LAS VEGAS, Nv. DARPA staged a unique competition where bots are the players and not humans, but still with a public in awe. DARPA’s Cyber Grand Competition is the first head-to-head all out hack competition, and a team from Pittsburgh emerged as champion.
ForAllSecure won the $2 million prize with its cyber security bot. They created an autonomous bot that can repair security vulnerabilities in real time, and it’s called Mayhem.
The challenge is sponsored by the military’s most futuristic brand, the Defense Advanced Research Projects Agency (DARPA), with the goal of enhancing cyber security for all systems.
Mayhem was the best bot-hunting bot of the Grand Cyber Challenge
DARPA wants private industries to create cyber security software that can work without supervision. The goal is to replace people in a task humans don’t excel.
The event is surprisingly popular. A group “Cybercasters” made a play by play commentary for 5,000 spectators watching at seven massive flat screens in the Paris Hotel ballroom. Two renowned hackers, Hawaii John and Ivisig0th, attended and cheered the event, accompanied by the astrophysicist Dr. Hakeem Oluseyi.
The show? Watching machines fighting and vanquishing software flaws in a matter of minutes, even seconds. Lines of bright, multicolored dots moving from one screen to the next served as the plays of the night.
A scoreboard kept the points for each team, counting both defense and attack, and the court was a huge stage built upon 180 tons of water to maintain the temperature of the computers.
“I’m enormously gratified that we achieved the primary goal, which was to provide clear proof of principle that machine speed, the scalable cyber defense is indeed possible,” said DARPA program manager Mike Walker.
ForAllSecure won $2 million at the hacking event
ForAllSecure, a developer of end-user software security, participated in the contest with five other teams. The team won using technology developed at the Carnegie Mellon University.

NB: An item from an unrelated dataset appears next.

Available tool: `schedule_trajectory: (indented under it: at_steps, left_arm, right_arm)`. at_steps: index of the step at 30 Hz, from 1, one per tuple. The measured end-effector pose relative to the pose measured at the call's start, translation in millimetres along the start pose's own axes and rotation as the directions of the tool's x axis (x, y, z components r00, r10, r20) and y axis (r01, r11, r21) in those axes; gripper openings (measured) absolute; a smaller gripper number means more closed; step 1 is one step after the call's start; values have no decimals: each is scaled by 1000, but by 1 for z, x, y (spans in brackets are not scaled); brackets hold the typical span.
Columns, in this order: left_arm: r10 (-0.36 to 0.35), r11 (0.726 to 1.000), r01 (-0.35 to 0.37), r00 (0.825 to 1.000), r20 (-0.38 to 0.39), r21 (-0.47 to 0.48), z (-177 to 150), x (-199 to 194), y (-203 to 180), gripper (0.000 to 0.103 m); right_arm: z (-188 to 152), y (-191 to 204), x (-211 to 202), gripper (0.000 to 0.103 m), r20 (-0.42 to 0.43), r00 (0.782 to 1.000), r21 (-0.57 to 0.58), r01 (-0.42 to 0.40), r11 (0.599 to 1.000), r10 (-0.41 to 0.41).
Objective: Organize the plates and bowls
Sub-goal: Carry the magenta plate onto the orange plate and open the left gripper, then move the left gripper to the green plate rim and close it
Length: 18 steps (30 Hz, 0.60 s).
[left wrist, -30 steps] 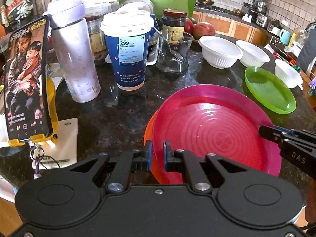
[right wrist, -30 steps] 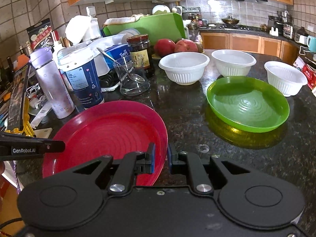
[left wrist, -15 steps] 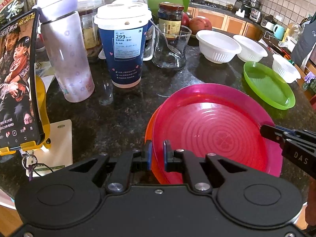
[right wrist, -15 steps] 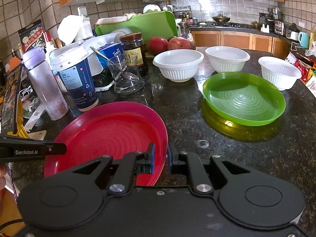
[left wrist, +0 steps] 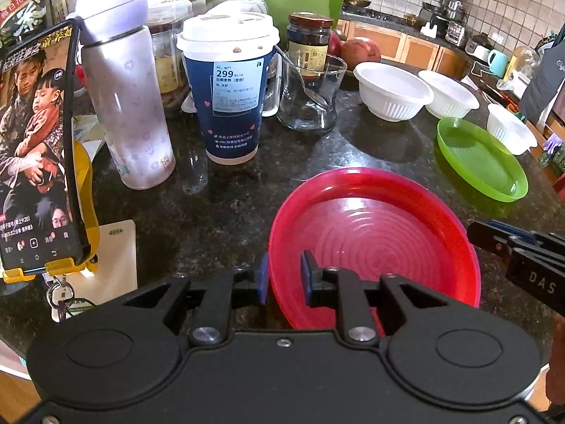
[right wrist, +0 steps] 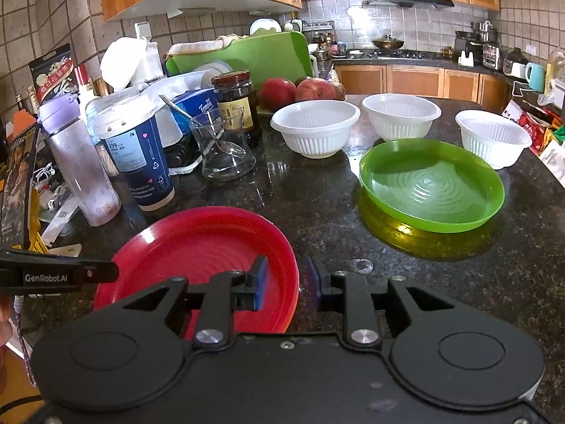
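Both grippers have just been opening: the left gripper [left wrist: 282,277] and right gripper [right wrist: 287,284] are straddling the red plate's [left wrist: 374,233] rim, fingers apart, releasing it. Beyond on the tabletop [right wrist: 317,205], the green plate [right wrist: 430,183] and 3 white bowls [right wrist: 314,127] are sitting.

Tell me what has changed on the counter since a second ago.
Both grippers have just been opening. The left gripper and the right gripper were clamped on opposite edges of the red plate; now their pads stand clear of its rim, which is still between them. The plate lies on the counter. The green plate and white bowls stayed put.
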<state>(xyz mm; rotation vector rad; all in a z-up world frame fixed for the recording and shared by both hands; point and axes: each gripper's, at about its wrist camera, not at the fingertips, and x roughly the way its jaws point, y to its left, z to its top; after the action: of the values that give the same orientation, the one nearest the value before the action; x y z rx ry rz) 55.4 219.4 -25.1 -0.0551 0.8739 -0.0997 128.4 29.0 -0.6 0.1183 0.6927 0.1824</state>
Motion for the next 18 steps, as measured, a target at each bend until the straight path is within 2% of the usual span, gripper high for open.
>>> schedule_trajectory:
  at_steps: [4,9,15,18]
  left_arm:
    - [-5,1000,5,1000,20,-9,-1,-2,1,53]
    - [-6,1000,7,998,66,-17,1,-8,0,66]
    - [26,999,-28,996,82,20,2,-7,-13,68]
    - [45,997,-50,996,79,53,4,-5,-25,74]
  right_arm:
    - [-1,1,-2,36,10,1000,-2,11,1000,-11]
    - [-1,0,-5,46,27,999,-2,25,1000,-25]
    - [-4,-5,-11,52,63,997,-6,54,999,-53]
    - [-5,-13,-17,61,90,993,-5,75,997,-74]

TechX team nailed the second place with their program, Xandra. They pocketed $1 million, and mechanical Phish ended up in third place with a $750,000 prize. Mayhem won the 12-hour “capture the flag”-like competition, where teams gained points depending on how well their robots “protected the host, scanned the network for vulnerabilities and maintained the correct function of the software.”
The Pittsburg team combined two different algorithms to win: one to search for flaws and other for testing software prone to fail. It was an innovation worth 2 million dollars.